▶ [Data for this exercise]:
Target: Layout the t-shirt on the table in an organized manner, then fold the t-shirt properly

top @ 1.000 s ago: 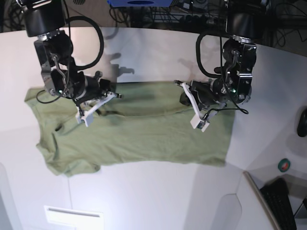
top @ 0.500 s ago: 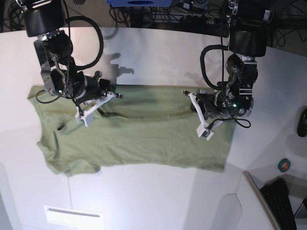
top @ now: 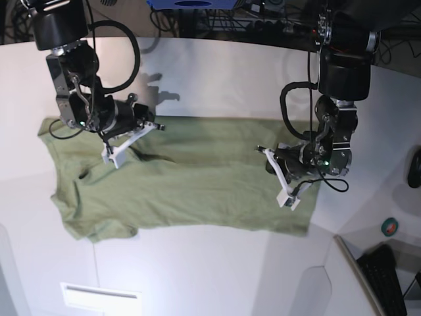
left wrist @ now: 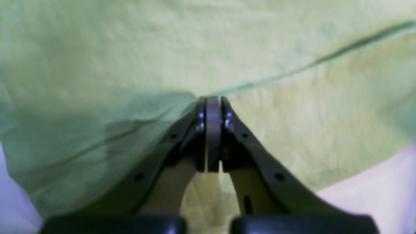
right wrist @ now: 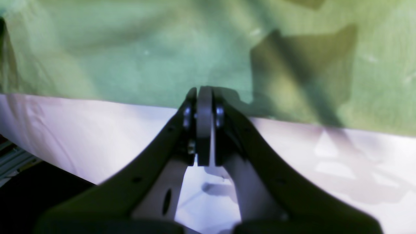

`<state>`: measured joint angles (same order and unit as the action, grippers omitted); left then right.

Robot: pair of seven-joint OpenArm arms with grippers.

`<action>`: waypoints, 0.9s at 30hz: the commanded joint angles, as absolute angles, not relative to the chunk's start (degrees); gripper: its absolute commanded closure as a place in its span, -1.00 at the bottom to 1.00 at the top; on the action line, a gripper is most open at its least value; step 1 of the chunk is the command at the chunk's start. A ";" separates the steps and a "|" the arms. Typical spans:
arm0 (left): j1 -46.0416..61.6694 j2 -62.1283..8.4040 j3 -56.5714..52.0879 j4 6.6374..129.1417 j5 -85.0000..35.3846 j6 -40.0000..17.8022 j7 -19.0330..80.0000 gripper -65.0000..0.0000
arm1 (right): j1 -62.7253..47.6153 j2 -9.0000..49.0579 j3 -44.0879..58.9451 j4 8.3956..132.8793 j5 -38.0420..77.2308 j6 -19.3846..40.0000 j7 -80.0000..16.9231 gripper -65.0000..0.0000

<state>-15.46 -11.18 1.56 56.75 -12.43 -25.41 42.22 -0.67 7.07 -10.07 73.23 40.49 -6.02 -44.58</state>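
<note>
White counter (top: 217, 79) carries the olive-green t-shirt (top: 191, 178), spread mostly flat across its middle with the sleeves toward the base view's left and the hem toward its right. Left end effector (top: 287, 184), on that view's right, sits near the hem end with its jaws pressed together on a fold of the fabric. Right end effector (top: 125, 141), near the shirt's far edge by the sleeve end, has its jaws pressed together at the cloth's edge; whether it pinches fabric I cannot tell.
</note>
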 commanded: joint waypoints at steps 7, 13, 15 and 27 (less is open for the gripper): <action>-17.89 -11.91 1.01 58.68 -13.32 -25.36 41.27 1.00 | 0.31 7.25 -9.80 74.15 41.19 -5.58 -44.00 1.00; -12.62 -11.91 -0.66 65.80 -13.49 -25.36 42.33 1.00 | 0.22 7.25 -9.89 74.59 41.45 -5.58 -44.09 1.00; -9.54 -11.56 -4.79 68.70 -13.49 -25.63 42.33 1.00 | 0.13 7.25 -9.80 75.21 41.45 -5.49 -44.09 1.00; 5.41 -16.92 -22.81 79.08 -35.74 -25.71 41.98 1.00 | -4.35 6.81 -4.62 90.51 41.54 -5.49 -43.65 1.00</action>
<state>6.66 -16.27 -22.65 77.76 -34.50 -25.32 43.27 -4.78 6.24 -4.91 89.54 41.36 -5.58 -44.45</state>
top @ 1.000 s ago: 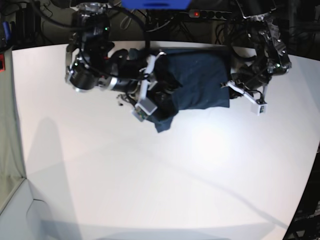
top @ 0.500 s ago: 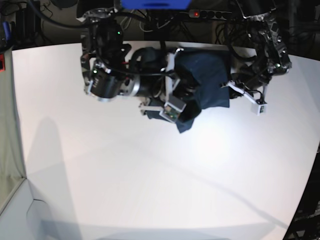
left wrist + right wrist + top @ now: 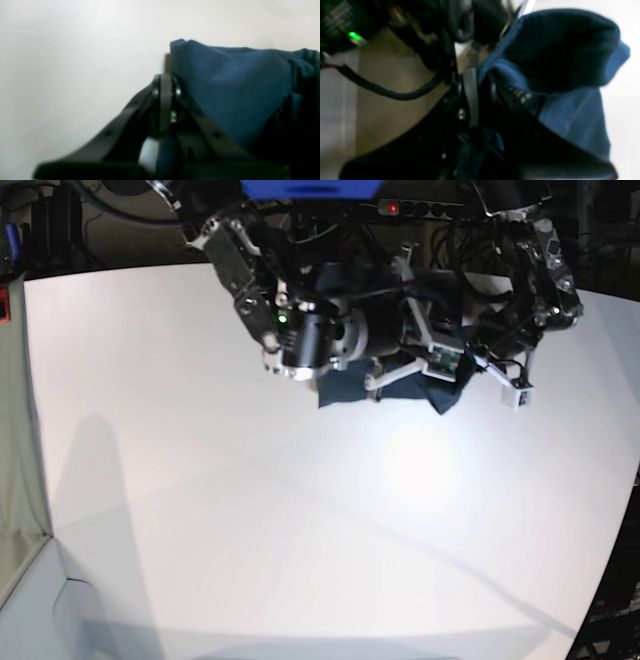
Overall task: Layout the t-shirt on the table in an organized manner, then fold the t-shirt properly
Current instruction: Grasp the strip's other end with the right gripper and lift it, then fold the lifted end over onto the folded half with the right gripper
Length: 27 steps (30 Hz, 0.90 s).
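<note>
The dark navy t-shirt lies bunched at the back of the white table, mostly hidden under my arms. My right gripper reaches across it from the view's left and is shut on a fold of the cloth. In the right wrist view that gripper pinches the t-shirt, pale label marks showing by the fingers. My left gripper sits at the shirt's right edge, close to the right one. In the left wrist view it is shut, with the t-shirt draped up against its tip.
Dark cables and a power strip run along the table's back edge, right behind both arms. A white camera block hangs from the left arm. The table's curved edge falls away at the right.
My right arm has swung from the shirt's left side across to its right, carrying cloth over toward the left gripper. The left arm has stayed where it was.
</note>
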Each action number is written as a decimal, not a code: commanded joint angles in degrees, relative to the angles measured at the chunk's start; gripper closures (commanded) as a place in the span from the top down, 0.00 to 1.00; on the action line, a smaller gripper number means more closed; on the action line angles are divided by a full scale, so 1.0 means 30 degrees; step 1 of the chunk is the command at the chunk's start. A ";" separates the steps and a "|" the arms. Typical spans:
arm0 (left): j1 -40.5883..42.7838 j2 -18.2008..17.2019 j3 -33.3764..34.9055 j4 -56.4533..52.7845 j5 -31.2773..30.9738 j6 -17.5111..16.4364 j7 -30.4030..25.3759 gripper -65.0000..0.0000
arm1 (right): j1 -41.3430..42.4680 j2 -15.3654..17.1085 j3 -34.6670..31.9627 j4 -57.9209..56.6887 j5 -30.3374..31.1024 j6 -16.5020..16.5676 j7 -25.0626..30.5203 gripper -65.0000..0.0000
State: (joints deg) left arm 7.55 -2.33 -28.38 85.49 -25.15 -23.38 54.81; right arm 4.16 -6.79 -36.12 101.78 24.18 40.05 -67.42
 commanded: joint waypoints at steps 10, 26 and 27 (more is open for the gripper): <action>0.0135 -0.0001 -0.1514 0.0645 0.0690 0.0246 0.0881 0.00 | 0.1000 -0.0243 0.0010 -0.0651 0.0363 -0.0018 0.1095 0.00; 0.1307 -0.1114 -0.1690 0.5715 0.2507 0.0246 0.0911 0.00 | 0.1499 -0.0185 0.0040 -0.0827 0.0334 -0.0018 0.1213 0.00; 0.1424 -0.1231 -0.1895 0.5832 0.3005 0.0246 0.0911 0.00 | 0.1616 -0.0185 0.0040 -0.0915 0.0334 -0.0018 0.1359 0.00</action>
State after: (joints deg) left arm 12.05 -5.48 -33.93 101.75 -15.40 -22.52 58.50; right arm 7.75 -6.52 -36.03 98.28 23.99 40.05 -65.36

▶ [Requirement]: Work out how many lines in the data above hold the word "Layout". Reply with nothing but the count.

▶ [Your solution]: 2